BEGIN SUPPLIED ENTRIES
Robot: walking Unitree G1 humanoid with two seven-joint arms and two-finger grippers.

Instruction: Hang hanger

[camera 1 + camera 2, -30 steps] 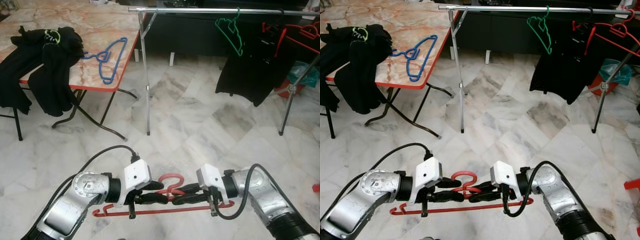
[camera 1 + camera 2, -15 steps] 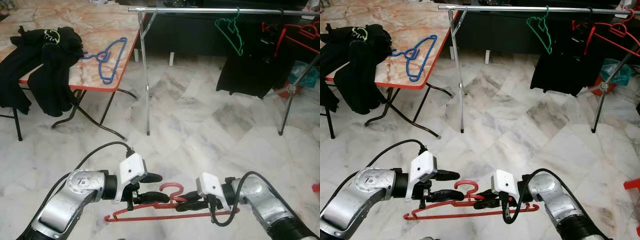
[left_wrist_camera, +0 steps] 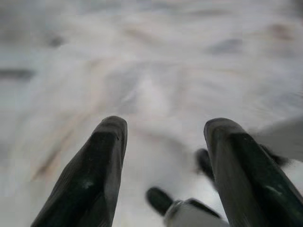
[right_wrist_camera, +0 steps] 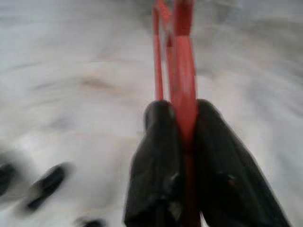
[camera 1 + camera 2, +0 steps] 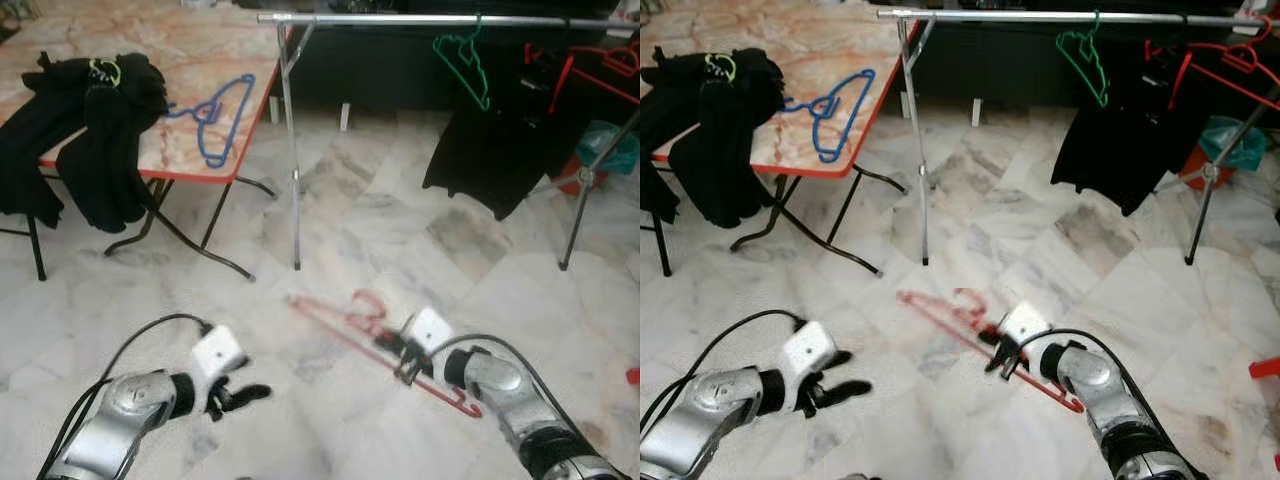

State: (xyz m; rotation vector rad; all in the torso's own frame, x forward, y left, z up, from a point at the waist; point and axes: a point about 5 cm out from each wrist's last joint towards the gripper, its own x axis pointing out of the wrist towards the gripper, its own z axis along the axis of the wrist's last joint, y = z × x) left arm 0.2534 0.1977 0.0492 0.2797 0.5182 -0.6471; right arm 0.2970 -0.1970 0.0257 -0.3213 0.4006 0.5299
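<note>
A pale marble floor (image 5: 380,230) is seen in front of the robot, with a silver clothes rail (image 5: 430,19) standing across the far side of it. A green hanger (image 5: 462,62) is hooked on the rail, and beside it a black garment (image 5: 490,140) and further red hangers (image 5: 590,70) hang at the rail's right end. To the left, a marble-topped folding table (image 5: 190,90) with a red edge carries a blue hanger (image 5: 215,115), and black clothes (image 5: 85,130) are draped over its near left corner.

The red hanger (image 5: 375,340) is held low above the floor by the right gripper (image 5: 400,350), whose fingers (image 4: 161,165) are clamped tight on its straight bar, as the right wrist view makes plain. From the gripper the bar runs away to the left and forward, and a shorter length trails back to the right past the silver forearm; the hook is seen just ahead of the gripper. The hanger is blurred in both eye views.

The left gripper (image 5: 238,395) is found well to the left of the right one, apart from the hanger. Its two black fingers (image 3: 90,179) are spread wide, with only blurred floor between them.
</note>
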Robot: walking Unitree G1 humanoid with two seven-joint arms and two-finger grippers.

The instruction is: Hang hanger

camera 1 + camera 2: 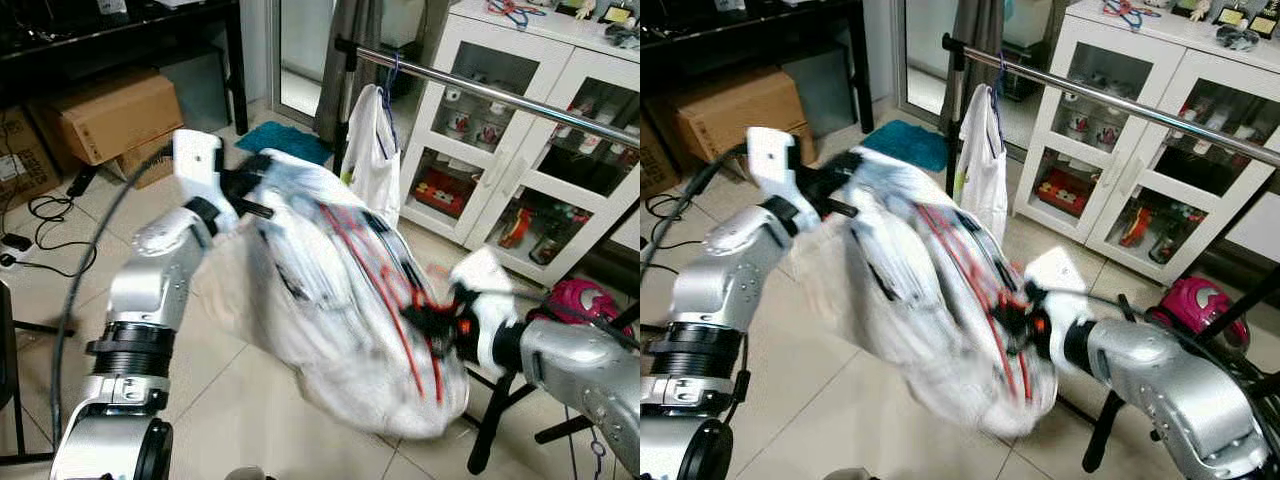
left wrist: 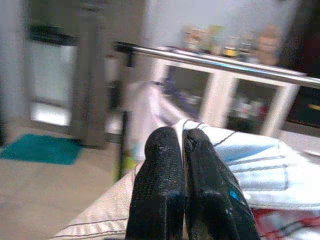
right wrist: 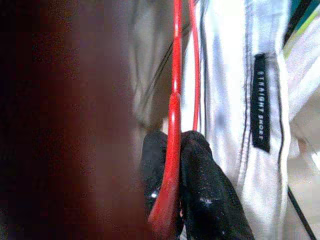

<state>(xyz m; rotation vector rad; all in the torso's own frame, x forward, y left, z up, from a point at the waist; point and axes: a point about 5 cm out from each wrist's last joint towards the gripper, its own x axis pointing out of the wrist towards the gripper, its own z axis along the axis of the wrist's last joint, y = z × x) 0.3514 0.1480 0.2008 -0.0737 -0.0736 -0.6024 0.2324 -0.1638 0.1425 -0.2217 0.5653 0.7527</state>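
Observation:
A white garment (image 1: 330, 300) on a red hanger (image 3: 172, 125) hangs in the air between my two arms, blurred by motion. My left gripper (image 1: 255, 185) holds the garment's upper left part, its fingers (image 2: 172, 190) shut on the white cloth. My right gripper (image 1: 432, 325) is at the garment's lower right, shut on the red hanger wire. The chrome clothes rail (image 1: 500, 98) runs behind, up and to the right. Another white garment (image 1: 372, 150) hangs from it on a blue hanger (image 1: 392, 75).
A white cabinet with glass doors (image 1: 520, 190) stands behind the rail. Cardboard boxes (image 1: 110, 115) and cables (image 1: 40, 215) lie at the left. A teal mat (image 1: 285, 140) lies on the tiled floor. A pink object (image 1: 585, 300) sits by the rack's black legs (image 1: 490, 425).

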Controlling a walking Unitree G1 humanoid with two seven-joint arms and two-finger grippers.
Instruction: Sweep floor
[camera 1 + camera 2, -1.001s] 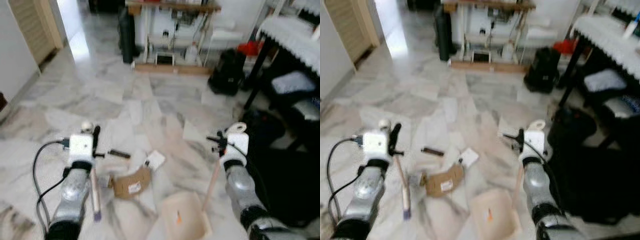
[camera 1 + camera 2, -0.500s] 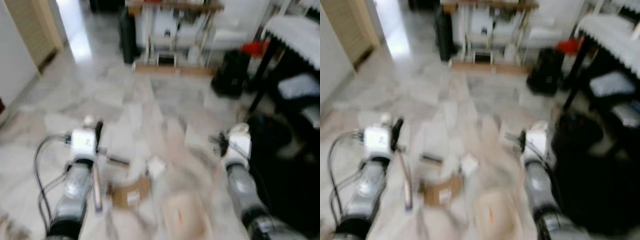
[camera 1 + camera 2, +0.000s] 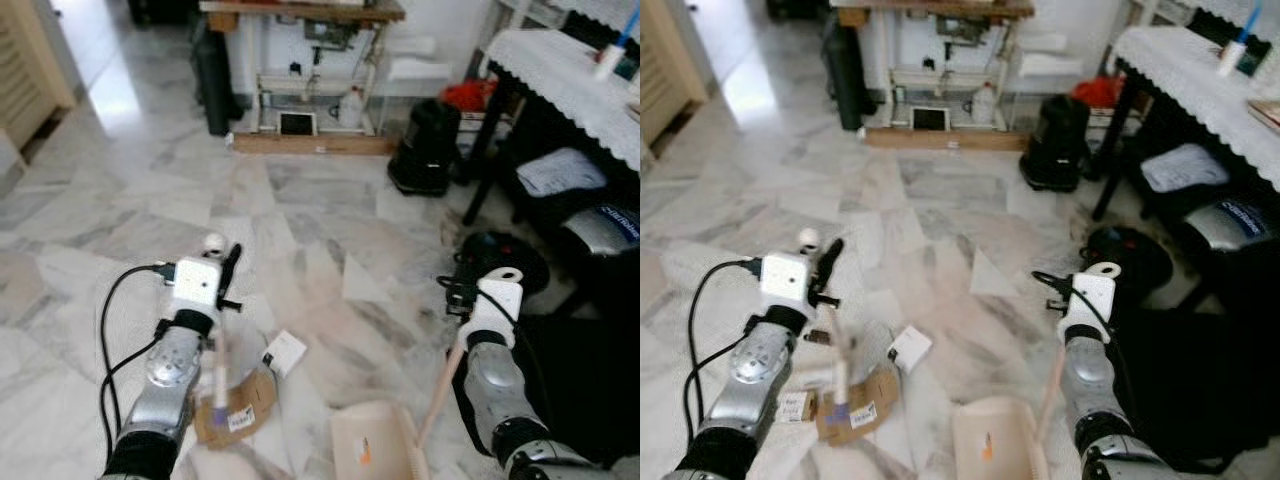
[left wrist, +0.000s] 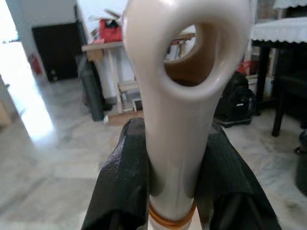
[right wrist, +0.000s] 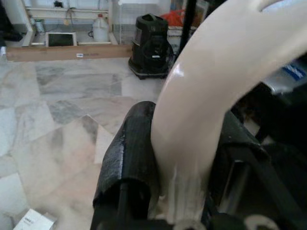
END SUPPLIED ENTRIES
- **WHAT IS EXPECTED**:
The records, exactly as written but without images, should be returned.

- **SOLUTION TO THE PROBLEM**:
Robot: walking Unitree G1 humanoid with two seven-joint arms and two-finger grippers.

Instruction: Hang hanger

[camera 1 + camera 2, -30 steps] 
[camera 1 + camera 2, -15 steps] 
[left_wrist_camera, +0 steps] 
[right_wrist_camera, +0 steps] 
[camera 1 + camera 2, +0 steps] 

State: (xyz m; rotation vector rad; all in the torso's own frame, x forward, y left, z up, from a point at the waist; point and axes: a point about 5 cm out from each wrist's last joint towards the gripper, its own x axis pointing out of the wrist towards the gripper, its own z axis along the axis of the wrist's last joint, y = z × x) left arm 0.2534 0.1977 0.0492 0.2797 0.5182 -0.6471; right arm 0.2970 -0.1970 0.0257 -0.3213 0.4006 0.5299
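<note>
A pale marble floor (image 5: 380,230) is seen in front of the robot, with a silver clothes rail (image 5: 430,19) standing across the far side of it. A green hanger (image 5: 462,62) is hooked on the rail, and beside it a black garment (image 5: 490,140) and further red hangers (image 5: 590,70) hang at the rail's right end. To the left, a marble-topped folding table (image 5: 190,90) with a red edge carries a blue hanger (image 5: 215,115), and black clothes (image 5: 85,130) are draped over its near left corner.

The red hanger (image 5: 375,340) is held low above the floor by the right gripper (image 5: 400,350), whose fingers (image 4: 161,165) are clamped tight on its straight bar, as the right wrist view makes plain. From the gripper the bar runs away to the left and forward, and a shorter length trails back to the right past the silver forearm; the hook is seen just ahead of the gripper. The hanger is blurred in both eye views.

The left gripper (image 5: 238,395) is found well to the left of the right one, apart from the hanger. Its two black fingers (image 3: 90,179) are spread wide, with only blurred floor between them.
</note>
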Robot: walking Unitree G1 humanoid with two seven-joint arms and two-finger grippers.

The instruction is: Hang hanger

camera 1 + camera 2: 
left wrist: 
right wrist: 

<state>(xyz m; rotation vector rad; all in the torso's own frame, x forward, y left, z up, from a point at the waist; point and axes: a point about 5 cm out from each wrist's last joint towards the gripper, its own x axis pointing out of the wrist towards the gripper, its own z axis along the axis of the wrist's last joint, y = z × x) 0.3514 0.1480 0.2008 -0.0737 -0.0736 -0.6024 0.2324 -0.1638 0.1425 -0.2217 0.5653 0.7527</state>
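Observation:
A white garment (image 1: 330, 300) on a red hanger (image 3: 172, 125) hangs in the air between my two arms, blurred by motion. My left gripper (image 1: 255, 185) holds the garment's upper left part, its fingers (image 2: 172, 190) shut on the white cloth. My right gripper (image 1: 432, 325) is at the garment's lower right, shut on the red hanger wire. The chrome clothes rail (image 1: 500, 98) runs behind, up and to the right. Another white garment (image 1: 372, 150) hangs from it on a blue hanger (image 1: 392, 75).
A white cabinet with glass doors (image 1: 520, 190) stands behind the rail. Cardboard boxes (image 1: 110, 115) and cables (image 1: 40, 215) lie at the left. A teal mat (image 1: 285, 140) lies on the tiled floor. A pink object (image 1: 585, 300) sits by the rack's black legs (image 1: 490, 425).
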
Controlling a walking Unitree G1 humanoid with two seven-joint arms and two-finger grippers.
Instruction: Sweep floor
[camera 1 + camera 2, -1.001s] 
[camera 1 + camera 2, -0.500s] 
[camera 1 + camera 2, +0.000s] 
[left wrist, +0.000s] 
[right wrist, +0.000s] 

This answer requires nothing further.